Rust’s successor, James (“Jack”) Fiske Mabbett (Harvard class of 1908), first came to Red Roof during the fall of his senior year. As with Rust, his appearance within larger parties led to sustained periods as a single guest; indeed, during the spring and summer of 1908, Mabbett spent so many nights with Andrew that his father ordered him home to Plymouth, Massachusetts— an event that coincided with Andrew’s resignation from Harvard to join the National Monetary Commission in Europe. In the winter of 1908-1909 Mabbett reunited with Andrew, continuing as his regular guest for the next six years.

The First World War would forever alter the

worlds of Red Roof.

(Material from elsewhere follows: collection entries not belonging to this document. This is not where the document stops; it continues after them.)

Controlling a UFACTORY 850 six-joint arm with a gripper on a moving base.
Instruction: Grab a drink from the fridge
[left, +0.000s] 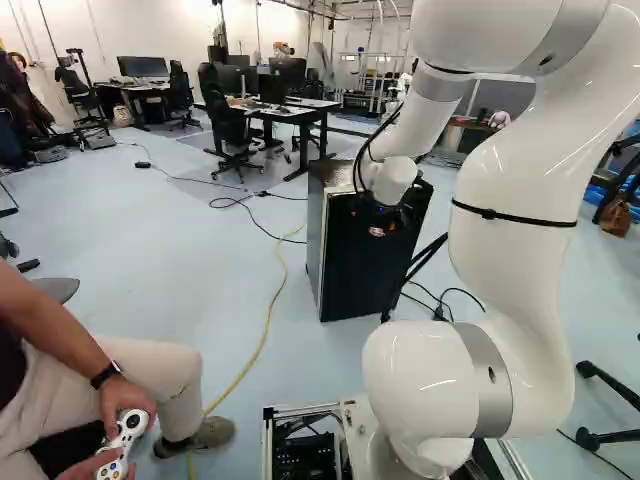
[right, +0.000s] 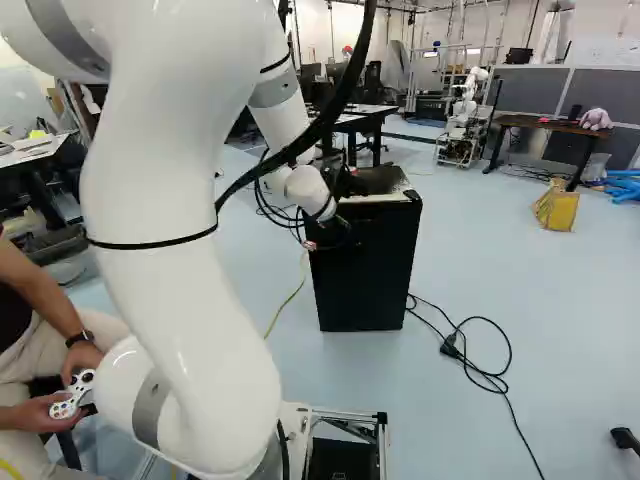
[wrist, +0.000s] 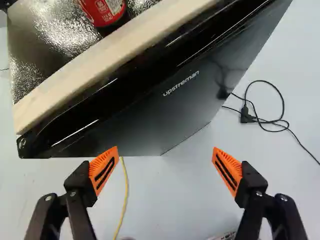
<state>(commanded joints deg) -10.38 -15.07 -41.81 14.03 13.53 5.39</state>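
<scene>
The gripper has its fingers set wide apart. The black fridge is located ahead of both fingers. The red can rests farther ahead, on the silver fridge top, partly in view.

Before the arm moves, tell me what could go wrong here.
The open gripper hangs close to the front of the fridge, so a push forward might knock it rather than open it. A bump could also topple the red can on top. A seated person is close on the left, so a wide swing that way may hit their leg.
</scene>
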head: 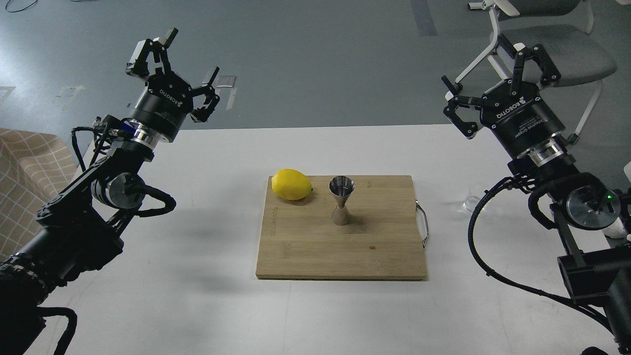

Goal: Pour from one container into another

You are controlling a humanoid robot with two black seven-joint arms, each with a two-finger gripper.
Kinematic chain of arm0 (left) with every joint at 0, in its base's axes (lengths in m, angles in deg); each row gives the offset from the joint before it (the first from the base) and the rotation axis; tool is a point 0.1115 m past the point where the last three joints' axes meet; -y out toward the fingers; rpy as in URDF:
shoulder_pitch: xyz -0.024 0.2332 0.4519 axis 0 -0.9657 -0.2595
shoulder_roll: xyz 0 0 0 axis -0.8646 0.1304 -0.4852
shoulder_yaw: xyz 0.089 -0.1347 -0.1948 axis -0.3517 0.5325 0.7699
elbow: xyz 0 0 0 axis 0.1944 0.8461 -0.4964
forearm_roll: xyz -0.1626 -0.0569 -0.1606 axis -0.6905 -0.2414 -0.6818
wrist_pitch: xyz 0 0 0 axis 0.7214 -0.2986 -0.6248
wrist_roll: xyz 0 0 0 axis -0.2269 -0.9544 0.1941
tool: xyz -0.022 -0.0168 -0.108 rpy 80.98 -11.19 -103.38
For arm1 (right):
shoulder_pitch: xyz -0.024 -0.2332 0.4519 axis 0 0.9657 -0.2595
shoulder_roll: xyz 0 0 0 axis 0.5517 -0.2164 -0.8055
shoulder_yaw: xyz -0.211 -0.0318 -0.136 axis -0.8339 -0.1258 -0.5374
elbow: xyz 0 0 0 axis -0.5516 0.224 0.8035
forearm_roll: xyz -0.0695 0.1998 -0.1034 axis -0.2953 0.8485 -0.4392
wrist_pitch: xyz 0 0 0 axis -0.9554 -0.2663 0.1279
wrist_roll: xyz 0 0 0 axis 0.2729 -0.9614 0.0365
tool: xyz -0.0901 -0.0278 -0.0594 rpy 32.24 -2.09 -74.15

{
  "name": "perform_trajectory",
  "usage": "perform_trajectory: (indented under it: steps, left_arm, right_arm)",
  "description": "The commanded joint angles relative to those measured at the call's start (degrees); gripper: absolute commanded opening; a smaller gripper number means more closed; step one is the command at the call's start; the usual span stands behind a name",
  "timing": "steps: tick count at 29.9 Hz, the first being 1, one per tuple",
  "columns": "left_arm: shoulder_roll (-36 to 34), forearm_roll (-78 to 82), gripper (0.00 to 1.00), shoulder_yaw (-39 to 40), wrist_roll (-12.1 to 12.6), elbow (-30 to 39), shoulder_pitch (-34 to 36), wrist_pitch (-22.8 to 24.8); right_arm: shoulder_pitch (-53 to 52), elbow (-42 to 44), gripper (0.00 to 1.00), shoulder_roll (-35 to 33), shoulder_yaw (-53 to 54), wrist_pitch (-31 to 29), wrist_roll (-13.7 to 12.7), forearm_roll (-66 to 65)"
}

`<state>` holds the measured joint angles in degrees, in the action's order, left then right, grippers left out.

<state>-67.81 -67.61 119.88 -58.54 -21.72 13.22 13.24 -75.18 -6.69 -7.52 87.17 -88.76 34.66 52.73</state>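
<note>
Both hands, left hand (190, 69) and right hand (493, 88), hover spread and empty, while the small clear glass cup (472, 203), slippery and fragile, near the counter's right edge, wants a gentle mid-wall grip to pour into the shiny steel hourglass jigger (341, 200) on the bamboo board (340, 246).

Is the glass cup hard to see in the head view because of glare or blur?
Head view: sharp and evenly lit, soft shadows under both arms. The clear glass cup blends into the white table and sits partly behind the right arm's cable; the steel jigger shows only mild reflections.
</note>
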Motion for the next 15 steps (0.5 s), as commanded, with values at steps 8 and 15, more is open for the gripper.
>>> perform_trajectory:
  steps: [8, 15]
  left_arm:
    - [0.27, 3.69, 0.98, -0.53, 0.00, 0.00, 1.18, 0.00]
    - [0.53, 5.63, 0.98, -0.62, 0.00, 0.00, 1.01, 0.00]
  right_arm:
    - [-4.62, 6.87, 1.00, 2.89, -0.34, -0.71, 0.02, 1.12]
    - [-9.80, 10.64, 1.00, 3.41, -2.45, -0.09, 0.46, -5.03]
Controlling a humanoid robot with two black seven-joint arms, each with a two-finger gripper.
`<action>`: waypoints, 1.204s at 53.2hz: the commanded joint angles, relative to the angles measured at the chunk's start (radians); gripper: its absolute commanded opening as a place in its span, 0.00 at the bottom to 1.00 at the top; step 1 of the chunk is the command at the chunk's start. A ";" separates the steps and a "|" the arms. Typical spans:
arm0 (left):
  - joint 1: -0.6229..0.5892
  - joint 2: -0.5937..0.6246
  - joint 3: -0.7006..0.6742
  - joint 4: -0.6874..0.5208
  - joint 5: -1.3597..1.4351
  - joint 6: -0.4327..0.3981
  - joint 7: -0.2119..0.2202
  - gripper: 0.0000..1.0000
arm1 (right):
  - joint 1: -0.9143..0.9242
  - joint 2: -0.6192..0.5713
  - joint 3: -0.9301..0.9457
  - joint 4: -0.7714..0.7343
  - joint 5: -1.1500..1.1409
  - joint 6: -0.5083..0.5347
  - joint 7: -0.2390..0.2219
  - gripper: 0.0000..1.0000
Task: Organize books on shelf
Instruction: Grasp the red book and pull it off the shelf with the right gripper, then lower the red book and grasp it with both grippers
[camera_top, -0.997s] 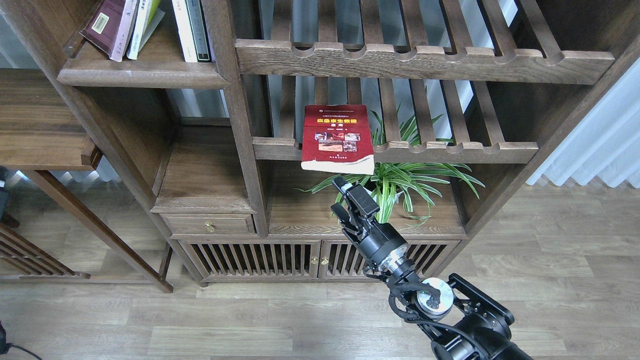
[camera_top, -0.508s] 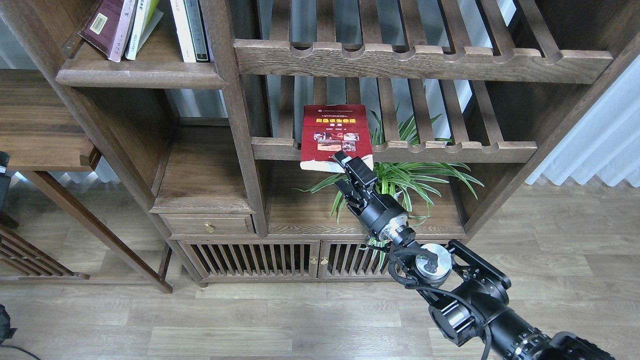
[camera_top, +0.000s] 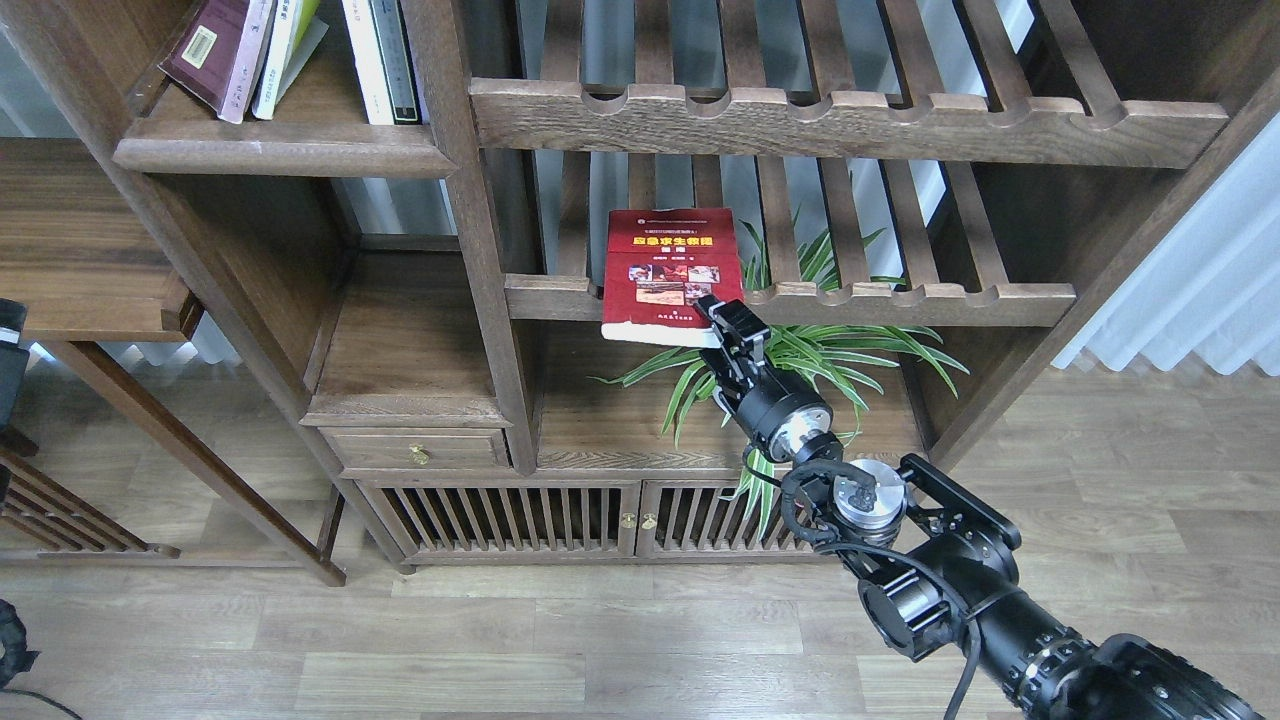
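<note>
The bright red book with a yellow title lies flat on the middle slatted rack, and its front edge overhangs the rail. My right gripper is at the book's lower right corner. One finger lies over the cover and the other sits below the edge. The jaws look open around the corner. The dark maroon book leans on the solid brown shelf at the upper left. My left gripper is out of view.
Slim white and green-spined books stand beside the maroon one. A spider plant sits under the rack, right behind my gripper. A thick wooden post separates the left shelves from the slatted racks. A side table stands at the left.
My right arm has reached up and forward. The gripper has risen from below the red book to its lower right corner. The book has not moved.
</note>
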 joint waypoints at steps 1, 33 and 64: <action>-0.001 0.001 -0.005 0.000 -0.002 0.000 0.000 1.00 | -0.003 0.000 0.000 0.007 0.003 0.037 0.006 0.27; 0.011 -0.012 0.011 0.000 -0.002 0.000 -0.002 1.00 | -0.221 0.000 -0.021 0.348 0.001 0.323 -0.035 0.05; -0.010 -0.135 0.328 0.014 -0.245 0.000 -0.003 1.00 | -0.564 -0.144 -0.040 0.462 -0.031 0.323 -0.195 0.05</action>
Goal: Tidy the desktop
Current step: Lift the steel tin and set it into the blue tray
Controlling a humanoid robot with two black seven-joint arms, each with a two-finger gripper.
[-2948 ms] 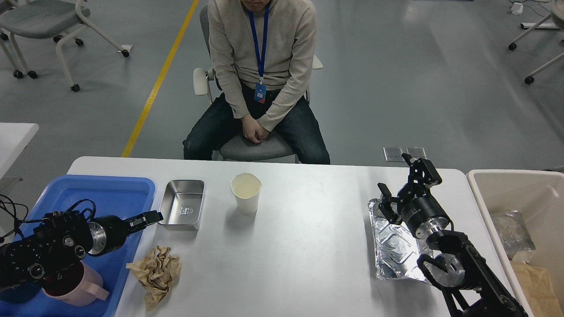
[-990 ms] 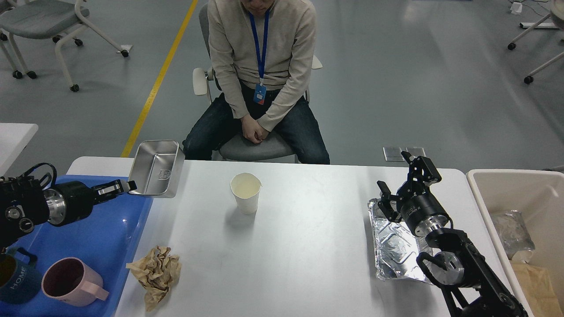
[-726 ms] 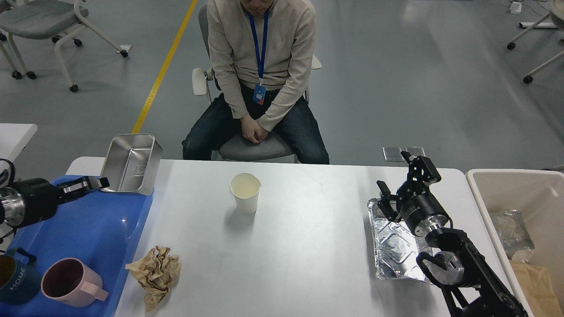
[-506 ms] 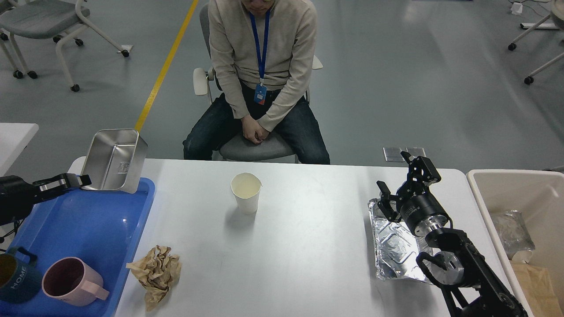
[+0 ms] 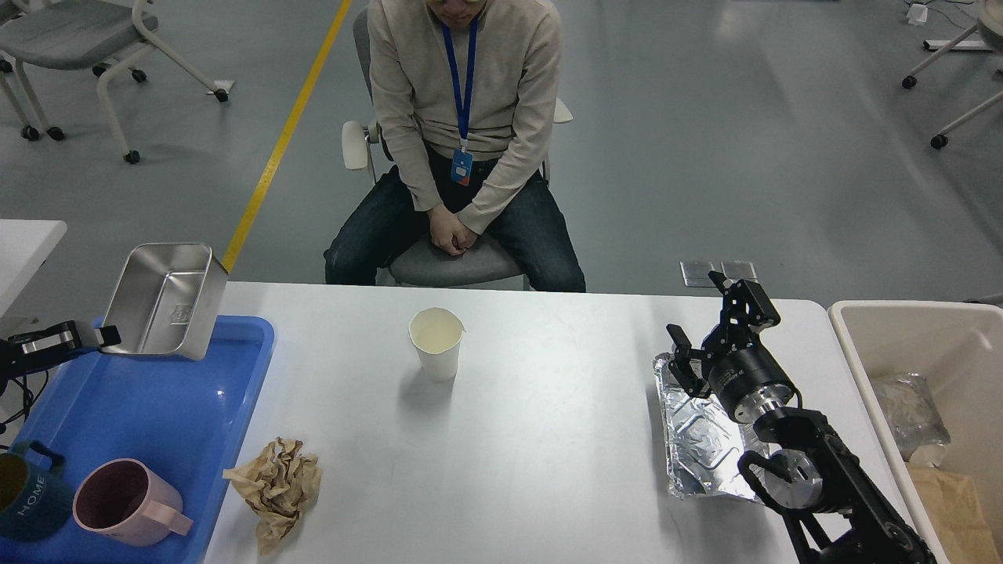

In 1915 Andrew sailed to France to establish the American Field Service, a wartime commitment that resulted in a four-year gap in the guest book entries. Within two years of his return, he would enter Congress to represent Massachusetts’ Sixth District and serve in that position for the next fifteen years. The distractions of Andrew’s new life in Washington are reflected in the changed character of the guest books: photographs appear more rarely, and soon disappear entirely, and house parties occur less regularly and feature larger gatherings of onetime-only guests. The intimacy of Red Roof’s early years appears to have been yet another war casualty.

The guest book entries ceased altogether six years before Andrew’s unexpected death from influenza in 1936, at the age of sixty-three. Inside the back cover of the final volume he tipped in a poem by Anne Hathaway titled “Red Roof”; in these lines Andrew appears as “the geni of the place” and his home is a “shrine… undimmed through all the wasting woeful years.” The poem’s refrain presciently evokes both Andrew’s premature death and the short-lived “golden age” of prewar Red Roof:

The greater the charm, the sooner it passes. The sooner it passes, the greater the charm.